Иван знал кому, но сказал, что не помнит и что ничего не дарил.

   — Ты хочешь казаться милостивым, на самом же деле ты просто расточителен и ничем не дорожишь.

   — Милостив я, милостив, нежаден, негневлив, улыбками всех дарю, да приветом, да шуткою беззлобною.

   — Ах ты! — Шура презрительно покачала головой. — Я одна знаю, каков ты! Вполне — только я одна!

   — Неужли? — Он сделал вид, что изумляется. — Бес тебя водит, ведьма ты косматая! — Хотя Шура вовсе не была космата.

Княгиня «ведьму» пропустила мимо, в голосе её были и горечь и достоинство:

   — Но никому не скажу. И не из долга супружеского — из стыда промолчу. Любовь всё может превозмочь — бедность, болезни, разлуку, претыкания судьбы, даже предательство. Одно её убивает безвозвратно — мелкое паскудство. И тогда я спрашиваю себя, есть ли об чём страдать-то, об чем слёзы лить?

   — Любишь ты страдать-то! — язвительно отпустил Иван и не знал, об чём ещё говорить.

А Шура продолжала, то стуча пальцем по столу, то грозя им мужу:

   — Не тебя корю и осуждаю, но распаление скотское между тобой и чужими жёнами.
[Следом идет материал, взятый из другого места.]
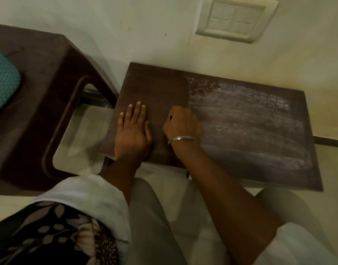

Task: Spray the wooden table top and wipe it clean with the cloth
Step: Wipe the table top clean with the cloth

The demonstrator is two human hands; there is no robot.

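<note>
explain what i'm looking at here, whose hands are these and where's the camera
There is no machine here. A person wears one camera on the head, and it looks down at their own hands. The left hand lies flat on the darker part of a small wooden table. The right hand, with a bangle at the wrist, is curled round a small dark thing that is too hidden to name. Whitish streaks, likely spray, cover the table's right part. A brown chair stands to the left, and a switch plate is on the wall.

no text, label or number can be read anywhere.
</note>
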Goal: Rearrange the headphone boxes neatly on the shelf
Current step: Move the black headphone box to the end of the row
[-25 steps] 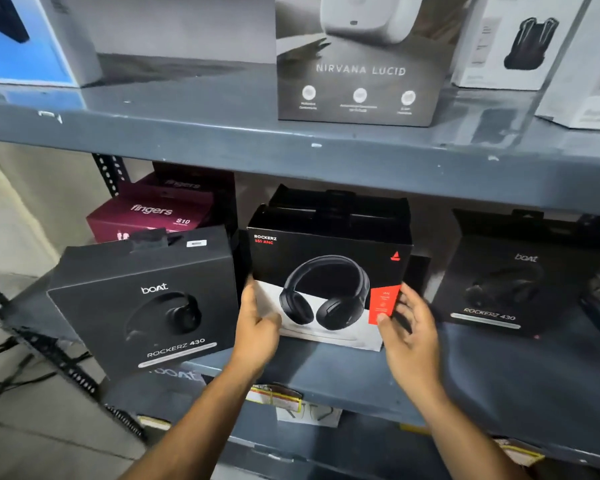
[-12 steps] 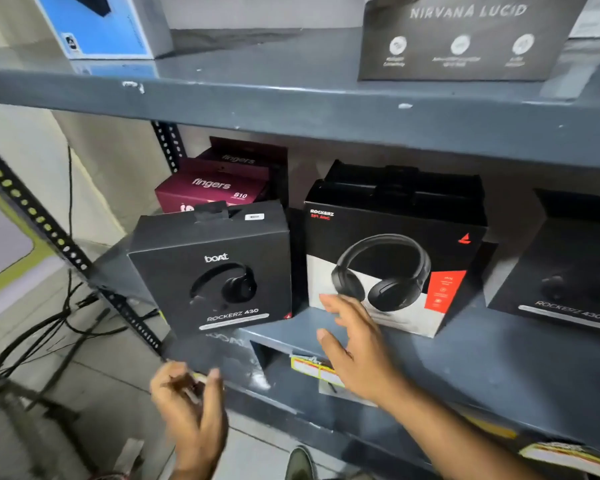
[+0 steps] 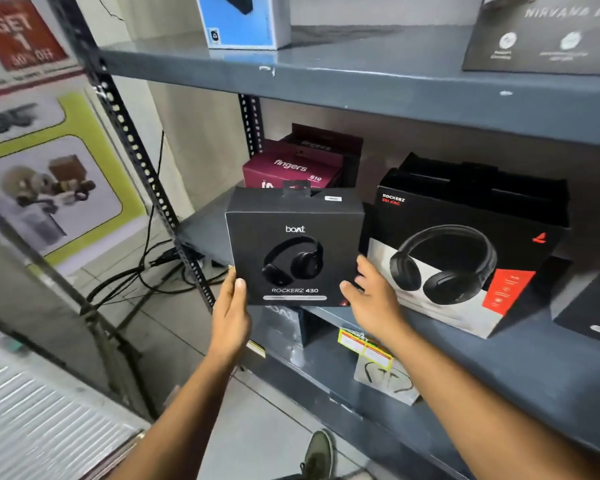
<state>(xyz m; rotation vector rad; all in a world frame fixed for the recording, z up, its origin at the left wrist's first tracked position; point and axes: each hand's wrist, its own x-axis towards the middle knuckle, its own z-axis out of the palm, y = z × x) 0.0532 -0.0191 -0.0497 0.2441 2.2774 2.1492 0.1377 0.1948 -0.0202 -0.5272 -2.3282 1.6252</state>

Может, ты и высокими глаголами это обозначаешь, но скотское оно потому, что живёшь во лжи, чтоб сохранить его и длить, ничем не жертвуя и супругу собственную потребляя к доставлению удобств и заботы душевной о тебе, как должное принимаешь мою ласку, а сердце твоё меж тем отвращено и обращено к желаниям низким. Ты-то страдать не любишь. Ты хочешь, чтоб был вокруг тебя вечный праздник: веселье, шутки, пляски и всеобщее потешание. Но с кем захотел бы ты разделить боль, неудачу, вину? Кому помочь? Ты всегда бежал этого. А без этого нет любви. Остальное же — игрища козлиные. Кому ты способен дать тихое душевное утешение? Сатана глядит твоими глазами и говорит твоими устами тонкими и лукавыми. Отрекаюсь тебя!.. Не о предпочтении тобою других плач мой — об осквернении жизни нашей, ибо ложь — замеска её. Обман источил доверие, а какая без этого поддержка другу другу и помощь? Мы стали враги молчащие, зржи обличений и укоров таящие, язвы души скрывающие и злобу уминающие воглубь, а страдания свои изжить не могущие.
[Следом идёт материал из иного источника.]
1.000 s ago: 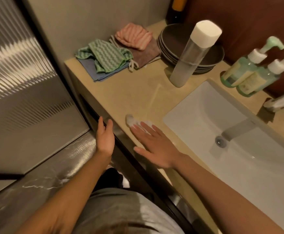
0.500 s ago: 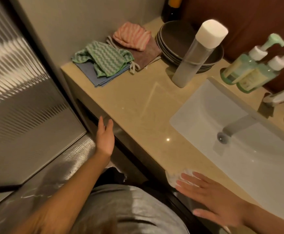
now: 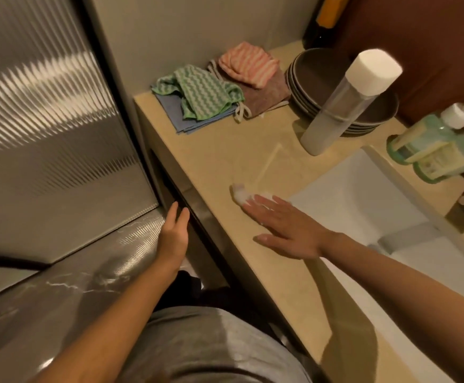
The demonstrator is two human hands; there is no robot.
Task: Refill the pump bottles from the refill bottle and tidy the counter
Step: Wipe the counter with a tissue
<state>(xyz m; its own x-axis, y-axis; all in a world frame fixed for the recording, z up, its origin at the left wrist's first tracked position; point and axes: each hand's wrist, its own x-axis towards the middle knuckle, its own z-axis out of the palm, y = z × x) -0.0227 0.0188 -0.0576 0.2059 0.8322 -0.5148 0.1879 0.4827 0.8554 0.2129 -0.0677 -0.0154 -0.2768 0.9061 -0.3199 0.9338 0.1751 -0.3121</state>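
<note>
My right hand (image 3: pixel 286 230) lies flat with straight fingers on a small white tissue wad (image 3: pixel 240 193), pressing it onto the beige counter (image 3: pixel 225 150) just left of the sink. My left hand (image 3: pixel 172 236) hangs open with straight fingers beside the counter's front edge, holding nothing. A tall clear refill bottle (image 3: pixel 346 106) with a white cap stands upright near the sink's far corner. Two green pump bottles (image 3: pixel 429 145) stand side by side behind the sink at the right edge of the view.
A white sink (image 3: pixel 363 205) with a faucet (image 3: pixel 407 233) fills the right side. A stack of dark plates (image 3: pixel 319 78) sits behind the refill bottle. Folded cloths, green (image 3: pixel 200 92) and pink (image 3: pixel 248 63), lie at the counter's far left. A ribbed glass panel (image 3: pixel 45 128) stands on the left.
My right hand slid the tissue wad along the counter toward me, then back away to the spot beside the sink's left corner. My left hand stayed by the counter edge.
</note>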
«Сейчас немедля к Макридке пойду, — подумал в этом месте Иван, — и забуду с нею обличения сии, баяния высокомерные». Но покамест сидел и слушал, опустив голову, и скрёб под рубахой грудь, Макридкой многочисленно изласканную.

Шура перестала скрипеть голосом и закончила с тихой твёрдостью:

   — Тебя в достоинствах твоих утвердила не честность брака и преданность жены, но притязания на тебя блудницы, кои лестны тебе. Или возвышаешься в своих глазах, радуя тем не Бога, но дьявола? В чём же добродетель твоя? Так отошли меня, если постыла. Преступив, преступи до конца, но не покрывайся супружеством, как платом, от осуждения. Тебя заботит, чтобы люди не узнали. Но Бог знает всегда. Так есть в тебе вера в Него? И кто же ты в естестве твоём? Тебе дано прельщение ко злу. Злом же и воздастся. И не стенай тогда, и не вини никого, кроме себя и прелести своей проклятой.

И тут раздался тонкий голосок Мити:

   — А кто это мне в книжице орешков насорил?

Он смотрел на родителей, склонив набок тёмно-русую головку и нежным лукавством взгляда призывая их к примирению.

36

…листы Патерика... — Патерик — сборник жизнеописаний отцов церкви, монахов какого-либо одного монастыря, признанных Церковью святыми.